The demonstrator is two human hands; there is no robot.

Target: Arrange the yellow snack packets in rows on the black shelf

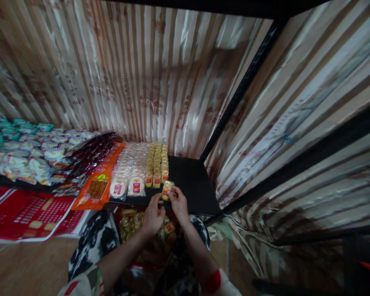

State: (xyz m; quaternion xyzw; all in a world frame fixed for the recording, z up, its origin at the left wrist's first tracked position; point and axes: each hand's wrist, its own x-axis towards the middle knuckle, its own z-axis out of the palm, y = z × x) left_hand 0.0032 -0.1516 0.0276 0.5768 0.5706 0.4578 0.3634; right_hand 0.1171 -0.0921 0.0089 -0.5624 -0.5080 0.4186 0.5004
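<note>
Both my hands meet at the front edge of a black shelf [194, 185]. My left hand [153, 216] and my right hand [179, 204] pinch a small yellow snack packet [167, 189] between their fingertips, holding it just in front of the rows of like yellow packets [157, 162]. The packet stands at the right end of the front row. Beneath my hands, on my lap, lies a clear bag with more yellow packets [132, 224].
White round cake packets [129, 172] fill the shelf left of the yellow rows, then orange packs [97, 187], dark red packs [91, 158] and green-white packs [21, 148]. A red printed sheet [24, 211] hangs below. Striped satin cloth [142, 74] lines the back and right side.
</note>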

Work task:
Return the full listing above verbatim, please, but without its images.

Result:
The demonstrator is two human hands; there is no robot.

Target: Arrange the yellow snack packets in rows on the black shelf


State: (xyz m; quaternion xyzw; all in a world frame fixed for the recording, z up, its origin at the left wrist's first tracked position; point and axes: each hand's wrist, its own x-axis towards the middle knuckle, its own z-axis out of the palm, y = z × x) left_hand 0.0032 -0.1516 0.0276 0.5768 0.5706 0.4578 0.3634; right_hand 0.1171 -0.0921 0.0089 -0.5624 -0.5080 0.4186 0.5004
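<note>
Both my hands meet at the front edge of a black shelf [194, 185]. My left hand [153, 216] and my right hand [179, 204] pinch a small yellow snack packet [167, 189] between their fingertips, holding it just in front of the rows of like yellow packets [157, 162]. The packet stands at the right end of the front row. Beneath my hands, on my lap, lies a clear bag with more yellow packets [132, 224].
White round cake packets [129, 172] fill the shelf left of the yellow rows, then orange packs [97, 187], dark red packs [91, 158] and green-white packs [21, 148]. A red printed sheet [24, 211] hangs below. Striped satin cloth [142, 74] lines the back and right side.
</note>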

Nothing more is required for this answer.